Mushroom and Spinach Quiche with a Spaghetti Squash Crust

Using vegetables in place of flour for the crusts of pizza and quiche is a brilliant, low-calorie, nutrient dense swap. I used the original veggie pasta, spaghetti squash, for the crust for this recipe but you could use spiralized sweet potato or zucchini noodles or even broccoli or cauliflower rice.

Mushroom and Spinach Quiche with a Spaghetti Squash Crust


1 tablespoon olive oil

8 ounce package cremini or button mushrooms, thinly sliced

5 ounce package baby spinach

½ medium onion, chopped

2 cloves garlic, minced

5 large eggs

1 cup fat-free milk

1 cup imported Swiss cheese, grated

½ teaspoon salt

¼ teaspoon pepper

3 cups cooked spaghetti squash (1 small squash)

¼ cup Parmesan cheese

1/8 teaspoon freshly ground nutmeg

Hot sauce, if desired


Preheat oven to 400 degrees. Spray a large glass or ceramic pie plate with cooking spray. Cut the spaghetti squash in half. Scoop out the seeds and discard. Place, cut side down on an oiled baking sheet and roast in oven for about 30 minutes or until squash is soft. Remove from oven and set aside to cool.

While the squash is roasting, using a large saute pan over medium-high heat, add half of the olive oil to the pan. Add mushrooms and saute them until all liquid evaporates, about 10 minutes. Add spinach and cook until wilted and most of liquid evaporates, about 5 minutes. Remove from pan and set aside. Add remaining oil to pan and saute the onions and garlic until onions have softened, about 5 minutes. Add onion mixture to mushrooms and spinach. In a medium bowl, add the eggs. Whisk with a fork until blended. Add milk, cheese, salt and pepper.

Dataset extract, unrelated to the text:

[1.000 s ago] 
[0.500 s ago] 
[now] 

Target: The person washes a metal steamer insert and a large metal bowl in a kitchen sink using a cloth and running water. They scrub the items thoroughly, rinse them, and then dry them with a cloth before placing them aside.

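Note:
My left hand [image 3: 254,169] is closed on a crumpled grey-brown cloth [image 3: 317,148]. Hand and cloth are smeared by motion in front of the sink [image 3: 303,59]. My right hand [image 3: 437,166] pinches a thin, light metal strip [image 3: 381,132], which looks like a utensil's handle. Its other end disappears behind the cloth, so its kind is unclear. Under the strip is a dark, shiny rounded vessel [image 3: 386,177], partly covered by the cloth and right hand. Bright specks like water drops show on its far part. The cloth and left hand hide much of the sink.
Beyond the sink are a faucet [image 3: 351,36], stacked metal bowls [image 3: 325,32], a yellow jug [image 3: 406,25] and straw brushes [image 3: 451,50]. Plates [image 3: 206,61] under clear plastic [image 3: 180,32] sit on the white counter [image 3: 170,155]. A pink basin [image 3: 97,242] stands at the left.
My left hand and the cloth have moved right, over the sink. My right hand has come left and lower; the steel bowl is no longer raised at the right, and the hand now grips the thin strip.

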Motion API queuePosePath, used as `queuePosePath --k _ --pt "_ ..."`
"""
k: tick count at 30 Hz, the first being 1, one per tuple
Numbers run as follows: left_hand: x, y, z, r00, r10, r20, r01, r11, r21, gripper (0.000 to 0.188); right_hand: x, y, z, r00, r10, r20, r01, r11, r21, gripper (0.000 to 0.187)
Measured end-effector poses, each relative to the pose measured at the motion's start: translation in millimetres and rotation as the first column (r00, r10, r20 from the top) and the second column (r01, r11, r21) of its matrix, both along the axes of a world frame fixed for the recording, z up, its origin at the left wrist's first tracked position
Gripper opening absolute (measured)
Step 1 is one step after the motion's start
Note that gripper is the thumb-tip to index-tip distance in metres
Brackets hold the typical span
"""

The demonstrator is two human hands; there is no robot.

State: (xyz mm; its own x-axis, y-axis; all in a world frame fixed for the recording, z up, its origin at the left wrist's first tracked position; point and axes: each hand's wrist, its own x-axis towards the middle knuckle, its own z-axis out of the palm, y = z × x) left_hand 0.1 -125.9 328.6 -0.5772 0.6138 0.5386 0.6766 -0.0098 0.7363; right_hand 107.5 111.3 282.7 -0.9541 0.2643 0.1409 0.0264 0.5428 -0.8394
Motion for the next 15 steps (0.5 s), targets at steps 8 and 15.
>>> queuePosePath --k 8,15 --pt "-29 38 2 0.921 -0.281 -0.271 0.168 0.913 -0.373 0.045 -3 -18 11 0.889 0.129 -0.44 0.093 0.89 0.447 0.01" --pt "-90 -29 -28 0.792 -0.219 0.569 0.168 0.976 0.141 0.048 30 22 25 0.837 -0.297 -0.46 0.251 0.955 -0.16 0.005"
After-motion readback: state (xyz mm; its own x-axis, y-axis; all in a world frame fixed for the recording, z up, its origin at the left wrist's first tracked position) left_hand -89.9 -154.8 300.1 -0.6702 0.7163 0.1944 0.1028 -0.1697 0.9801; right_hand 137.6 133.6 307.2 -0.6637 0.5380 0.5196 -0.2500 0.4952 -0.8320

To prepare the crust, scrape the squash with a fork to remove the spaghetti like fibers and put 3 cups of spaghetti squash into a bowl. Add Parmesan cheese and nutmeg, stir. Press squash into bottom and up the sides of the prepared pie plate. Pour the egg mixture over the crust. Spoon the mushroom mixture on top of the eggs. Bake for 40 minutes or until quiche is firm. Serve with hot sauce, if desired.

Nutrition Note: Swiss cheese is a healthier option when compared to cheddar cheese. Ounce for ounce, Swiss cheese is naturally lower in saturated fat and sodium and contains slightly more calcium.